● **Exercise goal**:
Please output, without any change, the lines of the material below from the very first through the one with "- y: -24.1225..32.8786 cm".
Content starts
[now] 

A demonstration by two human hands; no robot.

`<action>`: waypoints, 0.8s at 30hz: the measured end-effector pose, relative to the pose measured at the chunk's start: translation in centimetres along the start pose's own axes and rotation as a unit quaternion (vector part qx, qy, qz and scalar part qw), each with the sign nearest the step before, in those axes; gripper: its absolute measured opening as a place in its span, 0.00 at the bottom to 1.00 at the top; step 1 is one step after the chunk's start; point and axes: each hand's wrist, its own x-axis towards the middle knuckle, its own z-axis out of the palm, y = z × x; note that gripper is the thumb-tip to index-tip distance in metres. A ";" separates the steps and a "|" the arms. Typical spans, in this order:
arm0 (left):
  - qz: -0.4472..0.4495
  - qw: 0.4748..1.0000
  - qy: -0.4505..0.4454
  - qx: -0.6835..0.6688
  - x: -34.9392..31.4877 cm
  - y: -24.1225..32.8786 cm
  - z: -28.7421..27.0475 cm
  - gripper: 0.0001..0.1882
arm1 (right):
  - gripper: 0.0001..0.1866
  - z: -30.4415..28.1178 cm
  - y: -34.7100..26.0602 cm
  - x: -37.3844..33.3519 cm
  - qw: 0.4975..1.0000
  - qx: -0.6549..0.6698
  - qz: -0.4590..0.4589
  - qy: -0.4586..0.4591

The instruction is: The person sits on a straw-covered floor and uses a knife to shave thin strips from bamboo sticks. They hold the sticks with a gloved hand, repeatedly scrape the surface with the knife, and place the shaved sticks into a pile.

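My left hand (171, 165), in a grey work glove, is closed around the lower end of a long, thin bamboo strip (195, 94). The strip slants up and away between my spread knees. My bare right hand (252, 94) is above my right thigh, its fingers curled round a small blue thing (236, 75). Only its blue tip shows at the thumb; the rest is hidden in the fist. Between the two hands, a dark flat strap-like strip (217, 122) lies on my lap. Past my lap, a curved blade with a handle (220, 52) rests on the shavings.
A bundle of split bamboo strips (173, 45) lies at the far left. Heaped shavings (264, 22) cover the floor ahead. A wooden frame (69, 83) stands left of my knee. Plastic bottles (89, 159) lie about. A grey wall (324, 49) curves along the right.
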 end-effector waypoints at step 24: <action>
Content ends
● **Result of this task**:
[now] 

A demonstration by two human hands; no robot.

`<action>`: waypoints, 0.8s at 30hz: the measured end-effector pose, relative to the pose measured at the chunk's start: translation in centimetres along the start pose's own axes and rotation as a unit quaternion (vector part qx, qy, qz and scalar part qw), each with the sign nearest the step before, in those axes; gripper: its absolute measured opening as a place in its span, 0.00 at the bottom to 1.00 at the top; step 1 is one step after the chunk's start; point and axes: each hand's wrist, its own x-axis towards the middle knuckle, its own z-axis out of the palm, y = z × x; note that gripper is the thumb-tip to index-tip distance in metres. A ";" separates the steps and a "|" the arms. Typical spans, in this order:
arm0 (left):
  - qz: -0.4472..0.4495
  - qw: 0.4748..1.0000
  - qy: -0.4505..0.4454
  - qx: -0.6835..0.6688
  - x: -34.9392..31.4877 cm
  - y: -24.1225..32.8786 cm

The answer given above is complete.